Kellogg Co. responded last week with its first formal statement on the strike. The company said no workers were being asked to give up health-care benefits, retirement benefits, holiday pay, or vacation pay. As for union claims about the new hires, Kellogg spokesperson Kris Bahner said they have the same health plan as salaried employees but pay a lower contribution, which was part of a union agreement in 2015. The new proposal maintains current pay for new hires and ”offers significant increases in wages, benefits, and retirement,” according to the company.
”We are deeply concerned that the union at our four U.S. cereal plants has decided to strike and what that means for our employees, and we are especially concerned that the union struck without allowing members to vote on our October 1st offer,” Bahner said in a statement.
The company posted jobs to indeed.com last week, seeking to temporarily replace striking workers at its plants.
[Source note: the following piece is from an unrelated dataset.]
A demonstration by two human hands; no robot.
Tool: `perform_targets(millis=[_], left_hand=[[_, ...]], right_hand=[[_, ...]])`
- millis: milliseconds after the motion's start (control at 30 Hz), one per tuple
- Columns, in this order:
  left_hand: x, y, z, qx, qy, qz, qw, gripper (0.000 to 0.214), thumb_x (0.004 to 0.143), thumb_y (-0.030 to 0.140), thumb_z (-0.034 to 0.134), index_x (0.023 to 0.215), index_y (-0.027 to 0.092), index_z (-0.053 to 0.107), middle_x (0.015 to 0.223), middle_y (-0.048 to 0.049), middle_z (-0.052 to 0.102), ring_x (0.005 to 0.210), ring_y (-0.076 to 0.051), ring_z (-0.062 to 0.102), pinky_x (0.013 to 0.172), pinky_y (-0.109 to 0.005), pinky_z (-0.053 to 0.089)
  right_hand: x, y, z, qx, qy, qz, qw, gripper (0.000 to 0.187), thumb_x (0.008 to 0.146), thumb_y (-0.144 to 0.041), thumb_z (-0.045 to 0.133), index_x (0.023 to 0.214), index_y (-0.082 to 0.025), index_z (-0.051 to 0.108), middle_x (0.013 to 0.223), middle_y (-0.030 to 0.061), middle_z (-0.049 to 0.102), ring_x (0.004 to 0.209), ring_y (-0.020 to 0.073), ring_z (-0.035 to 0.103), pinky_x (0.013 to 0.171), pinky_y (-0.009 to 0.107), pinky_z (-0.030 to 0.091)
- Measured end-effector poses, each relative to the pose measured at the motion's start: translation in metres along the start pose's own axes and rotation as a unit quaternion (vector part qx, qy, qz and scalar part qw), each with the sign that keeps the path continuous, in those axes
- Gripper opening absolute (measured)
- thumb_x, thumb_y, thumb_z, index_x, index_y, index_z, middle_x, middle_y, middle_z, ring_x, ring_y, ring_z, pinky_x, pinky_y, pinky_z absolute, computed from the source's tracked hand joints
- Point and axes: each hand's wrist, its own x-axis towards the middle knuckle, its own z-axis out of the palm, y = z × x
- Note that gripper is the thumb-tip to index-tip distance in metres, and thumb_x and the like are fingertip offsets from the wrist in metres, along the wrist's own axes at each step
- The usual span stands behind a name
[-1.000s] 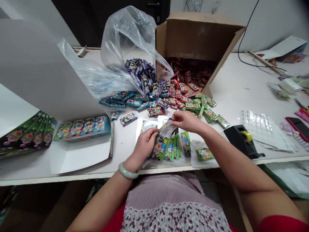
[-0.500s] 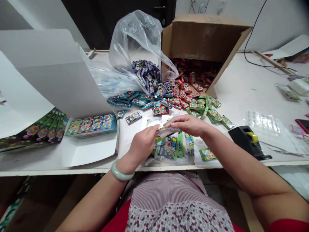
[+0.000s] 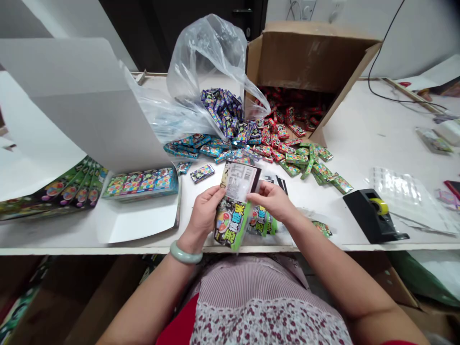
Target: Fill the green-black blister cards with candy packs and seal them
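Between both hands is a printed candy packet (image 3: pixel 232 223) with large coloured characters and a green edge, its upper part showing a pale label with a barcode. My left hand (image 3: pixel 205 211) pinches its left side, thumb on the front. My right hand (image 3: pixel 275 201) has its thumb on the right edge near the label, fingers curled behind and partly hidden. Under and beside the right hand lie several similar candy packets (image 3: pixel 265 224) on the table. Just beyond the hands is a pile of small candy boxes in blue (image 3: pixel 212 150), purple (image 3: pixel 224 110), red (image 3: pixel 275 139) and green (image 3: pixel 321 170).
An open white display box (image 3: pixel 134 223) holds a row of small boxes (image 3: pixel 143 182) at left, beside printed cartons (image 3: pixel 68 189). A clear plastic bag (image 3: pixel 206 43) and a cardboard box (image 3: pixel 298 57) stand behind. At right are a tape dispenser (image 3: pixel 370 215) and clear sheets (image 3: pixel 398 191).
The packet, seen nearly edge-on before, now faces up with its label and front visible. My left hand has moved slightly left; my right hand has lowered a little.
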Motion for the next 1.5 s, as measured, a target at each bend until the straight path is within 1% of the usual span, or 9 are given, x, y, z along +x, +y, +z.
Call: perform_targets(millis=[267, 467, 633, 867, 967, 1100, 1200, 1333, 1500], left_hand=[[-0.02, -0.013, -0.018, 0.099, -0.055, -0.057, 0.992, 0.028, 0.073, 0.033, 0.072, 0.094, 0.014, 0.067, 0.088, -0.0045, 0.072, 0.077, -0.016, 0.064, 0.071, -0.026, 0.05], [-0.025, -0.035, -0.015, 0.008, 0.053, -0.018, 0.998, 0.026, 0.074, 0.033, 0.073, 0.09, 0.014, 0.067, 0.08, -0.0014, 0.07, 0.07, -0.013, 0.062, 0.067, -0.023, 0.049], [-0.021, -0.036, -0.013, -0.1, -0.018, -0.11, 0.989, 0.034, 0.073, 0.038, 0.072, 0.094, 0.014, 0.064, 0.078, -0.0024, 0.07, 0.066, -0.013, 0.063, 0.063, -0.024, 0.05], [0.001, -0.006, -0.001, -0.154, 0.064, 0.004, 0.986, 0.024, 0.075, 0.029, 0.07, 0.093, 0.016, 0.062, 0.079, -0.0005, 0.068, 0.067, -0.011, 0.062, 0.064, -0.021, 0.05], [-0.008, -0.005, 0.006, -0.153, 0.046, 0.016, 0.987, 0.038, 0.078, 0.025, 0.067, 0.114, 0.021, 0.058, 0.078, 0.002, 0.066, 0.066, -0.009, 0.06, 0.063, -0.019, 0.049], [-0.024, -0.016, 0.007, -0.084, -0.009, 0.047, 0.995, 0.055, 0.082, 0.022, 0.064, 0.133, 0.031, 0.045, 0.088, 0.0019, 0.066, 0.078, -0.01, 0.062, 0.072, -0.02, 0.05], [-0.029, -0.02, 0.001, -0.04, -0.052, 0.04, 0.997, 0.051, 0.084, 0.024, 0.062, 0.133, 0.029, 0.046, 0.097, -0.0013, 0.066, 0.086, -0.012, 0.063, 0.079, -0.024, 0.051], [-0.032, -0.01, -0.007, 0.009, -0.097, 0.007, 0.995, 0.048, 0.081, 0.025, 0.066, 0.126, 0.026, 0.051, 0.097, -0.0027, 0.068, 0.086, -0.014, 0.064, 0.078, -0.026, 0.052], [-0.035, 0.011, -0.005, 0.081, -0.04, 0.079, 0.993, 0.011, 0.084, 0.028, 0.063, 0.091, 0.02, 0.063, 0.095, -0.0036, 0.069, 0.089, -0.014, 0.063, 0.08, -0.025, 0.05]], right_hand=[[0.014, 0.005, 0.004, 0.041, 0.117, -0.012, 0.992, 0.025, 0.061, -0.033, 0.072, 0.072, -0.019, 0.055, 0.07, -0.0018, 0.065, 0.065, 0.0124, 0.059, 0.059, 0.026, 0.048], [-0.004, 0.022, 0.017, -0.009, -0.086, 0.1, 0.991, 0.028, 0.059, -0.028, 0.076, 0.08, -0.02, 0.059, 0.08, 0.0013, 0.068, 0.071, 0.0151, 0.062, 0.064, 0.029, 0.051], [-0.025, 0.046, 0.022, -0.023, -0.059, 0.124, 0.99, 0.021, 0.064, -0.021, 0.068, 0.082, -0.018, 0.059, 0.08, 0.0009, 0.068, 0.072, 0.0146, 0.062, 0.072, 0.031, 0.05], [-0.044, 0.05, 0.018, -0.085, -0.125, 0.137, 0.979, 0.017, 0.069, -0.029, 0.07, 0.075, -0.019, 0.058, 0.073, 0.0001, 0.065, 0.071, 0.0162, 0.061, 0.068, 0.032, 0.051], [-0.05, 0.041, 0.006, -0.058, -0.172, 0.124, 0.975, 0.023, 0.072, -0.034, 0.069, 0.089, -0.021, 0.061, 0.086, 0.0026, 0.067, 0.085, 0.0197, 0.063, 0.081, 0.039, 0.052], [-0.055, 0.019, -0.008, -0.055, -0.011, -0.009, 0.998, 0.055, 0.07, -0.03, 0.073, 0.118, -0.025, 0.046, 0.107, 0.0067, 0.061, 0.095, 0.0194, 0.061, 0.084, 0.037, 0.051], [-0.052, 0.006, -0.01, -0.059, 0.099, -0.1, 0.988, 0.062, 0.072, -0.029, 0.072, 0.123, -0.029, 0.036, 0.099, 0.0027, 0.059, 0.079, 0.0143, 0.062, 0.073, 0.032, 0.053], [-0.05, 0.003, -0.006, -0.101, 0.104, -0.119, 0.982, 0.037, 0.08, -0.029, 0.064, 0.114, -0.027, 0.048, 0.089, -0.0002, 0.058, 0.068, 0.011, 0.059, 0.062, 0.028, 0.049], [-0.051, -0.014, -0.006, -0.177, 0.033, -0.101, 0.978, 0.012, 0.084, -0.031, 0.06, 0.09, -0.021, 0.061, 0.081, 0.0018, 0.062, 0.07, 0.013, 0.058, 0.064, 0.03, 0.048]])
The listing says “we are looking for employees to cross the picket the line and join hundreds of Kellogg salaried employees, hourly employees, and contractors to keep the lines running during the strike.”
Union leaders here have kept close tabs on “scabs” — people or companies that cross the picket line to work or provide services for Kellogg. Wings on the Fly food truck crossed the line last week, but a spokesperson later said they had no knowledge of the strike until the truck arrived at the factory.
“Within a few minutes, we determined that we would not open for service in respect of your boycott,” said Lonnie Ford, managing member of the food truck company, in a statement to union leaders. “We did not open for business and departed the premises within 30 minutes of arrival.”
Workers across the U.S. are hitting picket lines in what some have dubbed “#Striketober.” About 10,000 John Deere employees went on strike last week demanding better wages. A strike of television and film workers was narrowly avoided last week after a deal on wages and conditions was reached, though the agreement could still be rejected by members.